Расстались они почти сердечно, и Анисимов едва верил своей удаче. Пыль еще клубилась вслед за уехавшей машиной Брюханова; солнце снова пекло нещадно, все оставалось на прежних местах, как и полчаса тому назад, но Анисимов смотрел на окружающее уже другими глазами. На месте недавних бесформенных груд, навалов камня, кирпича, цемента, погнутых ржавых балок, вопреки войне, вставала еще одна новая улица нового Холмска, тянулись к небу высокие дома. Нет, жизнь не кончена, он еще поборется с ней, с жизнью, померится силами, рано еще списывать себя в обоз. И домой он вернулся с тем же ощущением необходимых и важных перемен, и с женой разговаривал с тем же чувством, но когда на другой день на вокзале поезд тронулся и лица Елизаветы Андреевны и Шурочки вначале медленно, а потом все быстрее поплыли назад, и он, и Елизавета Андреевна почувствовали облегчение. И ему, и ей нужно было побыть в одиночестве, отдохнуть друг от друга, от постоянного напряжения я прислушивания друг к другу; оба они это знали.

10

В командировке Анисимов пробыл недолго. Он привез Шурочке из столицы красивую куклу с закрывающимися глазами, жене – дорогие духи «Красная Москва» и две пары тонких шелковых чулок. Приехал он рано, в шесть утра, но Елизавета Андреевна уже встала, готовила завтрак, проверяла тетради.

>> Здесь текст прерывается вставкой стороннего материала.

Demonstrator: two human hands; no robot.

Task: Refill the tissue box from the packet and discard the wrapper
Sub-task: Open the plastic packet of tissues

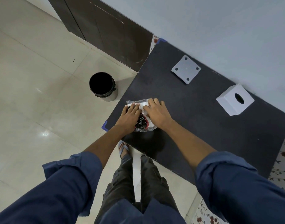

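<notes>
A clear plastic tissue packet [142,122] with a red and black print lies near the left front corner of the dark table [203,126]. My left hand [130,117] presses on its left side, fingers over the top. My right hand [156,113] grips its right side at the upper edge. A white cube tissue box cover [234,99] with an oval slot stands at the back right. Its square white base plate [186,69] lies apart, further back by the wall.
A round bin [103,85] with a black liner stands on the tiled floor just left of the table. A dark wooden cabinet [106,29] runs along the back. The wall borders the table's far side. My sandalled foot [123,147] is at the table's front edge.
</notes>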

– Здравствуй, Родион, – вышла она ему навстречу, услышав легкий шум в коридоре, спокойно задержала на нем взгляд. – Тише, пожалуйста, Шурочка еще может часок поспать.

– Это тебе, Лизонька. – Анисимов, выкладывая перед ней свертки на маленький столик, слегка коснулся губами ее волос. – Это вот Шурочке… кукла.

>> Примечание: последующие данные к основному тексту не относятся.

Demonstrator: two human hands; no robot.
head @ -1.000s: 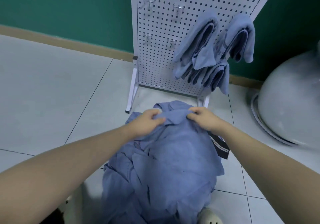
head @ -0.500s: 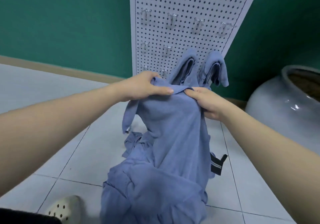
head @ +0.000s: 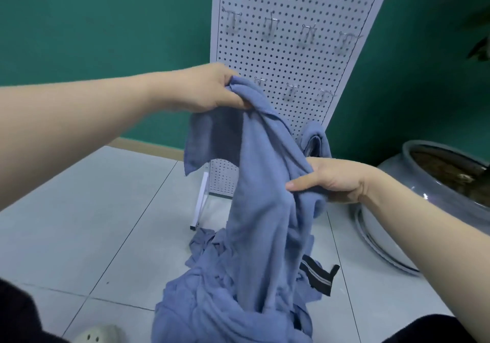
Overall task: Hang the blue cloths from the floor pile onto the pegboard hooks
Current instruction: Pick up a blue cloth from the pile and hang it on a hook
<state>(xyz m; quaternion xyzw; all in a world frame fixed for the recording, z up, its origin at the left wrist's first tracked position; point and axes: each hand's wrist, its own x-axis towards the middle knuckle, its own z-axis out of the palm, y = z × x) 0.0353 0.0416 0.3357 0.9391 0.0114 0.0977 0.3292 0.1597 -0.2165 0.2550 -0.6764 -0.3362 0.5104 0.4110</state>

– Сам и отдай. – Елизавета Андреевна тихо, заученно улыбнулась, и ему была неприятна такая улыбка. – Надо же когда-нибудь перешагивать этот порог, Родион…

– Да, надо, – признался Анисимов просто.

– Ты здоров?

– Так, ерунда, – сказал он, сразу смягчаясь от ее внимания. – Позапрошлой ночью в гостинице нехорошо стало, сердце прихватило… «Неотложку» вызывали, пришлось укол сделать… обошлось…

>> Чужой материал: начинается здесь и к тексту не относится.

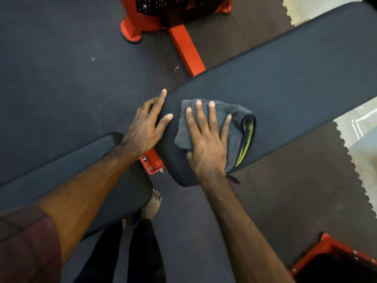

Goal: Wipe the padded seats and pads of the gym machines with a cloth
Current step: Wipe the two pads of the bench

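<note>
Two hands on the long black pad [285, 78]: right hand [206, 144] pressed the grey cloth [238, 127] flat with straight fingers [199, 117], left hand [142, 131] braced the pad's edge, fingers spread.

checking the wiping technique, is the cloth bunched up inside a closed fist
No, the right hand lies flat on the grey cloth with fingers spread straight, pressing it onto the long black pad.

Long bench pad [285, 78] lies bare ahead of the cloth [236, 127].
</note>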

– Ты дурно выглядишь, надо бы врачу показаться. – Елизавета Андреевна, казалось, раз и навсегда усвоила себе в общении с ним ровный, без всяких эмоций, тон. – Иди умойся, я сейчас свежий чай заварю. Шурочка встанет – будем завтракать.

– Спасибо, я лучше лягу, часика два посплю. Потом с отчетом идти…

Он ушел в ванную и долго фыркал и плескался под душем; что же, что ж, подумал он, если ничего другого придумать нельзя, то именно такая форма отношений, пожалуй, вполне устраивает и его, и ее; надо на этом пока и остановиться. Как-никак прогресс, о враче вспомнила. Это уже хорошо. Ей не надо знать, что его недавняя встреча с Брюхановым была лучше любого курорта, он после этого в какой-то молодой ритм вошел, ничего, ничего, придет время, все окончательно наладится.